Class teaches students how to help blind, visually impaired people

By Christopher Gibbs

DeKalb | Advanced orientation and mobility teaches students who are studying to enter the special education field what it’s like to be blind by walking around NIU campus with goggles that obscure vision. 

Eric Sticken, orientation and mobility specialist, is a professor who teaches as part of the department of education.

“It’s been taught at NIU for years,” Sticken said. “I actually took it when I was getting my masters here at NIU.”

He said the class isn’t about how to be blind, but to teach those students how to help people who are blind or have impaired vision.

Joe Jorgenson enrolled in the class and said he has experience with blind family members. He said the class has given him a new respect for people who are blind.

Meghan Fredel, a first year graduate student studying O&M, was a teacher for visually impaired students and said the class was a “natural progression.”

“I worked closely with orientation and mobility specialists there and there’s opportunity at Northern with the grants and everything to go to grad school for free,” Fredel said.

Sean Johnson, first year graduate studying orientation, mobility and rehab teaching, said he enrolled in the class because he likes to be outside and work with people.

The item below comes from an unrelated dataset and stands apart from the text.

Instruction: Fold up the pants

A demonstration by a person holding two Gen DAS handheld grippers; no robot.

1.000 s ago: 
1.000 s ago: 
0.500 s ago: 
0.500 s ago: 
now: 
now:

When he is done with school he said he wants to work in a Veterans hospital helping blind veterans. 

Sticken said the class is a six hour course for graduates under the department of teaching and learning in the college of education. He said it prepares students to be a certified orientation and mobility specialist.

“The way I see it, one way to gain respect is to be able to get yourself from your house to your job, which is what we can teach,” Sticken said. “But there is still a huge misconception among people in positions to hire people that someone who is blind is going to be unable to perform the duties of a job.”

The visual disabilities program has been around NIU for decades, said Gaylen Kapperman, professor and coordinator of the visual disabilities program. The department gets applications from in-state and out-of-state students, he said.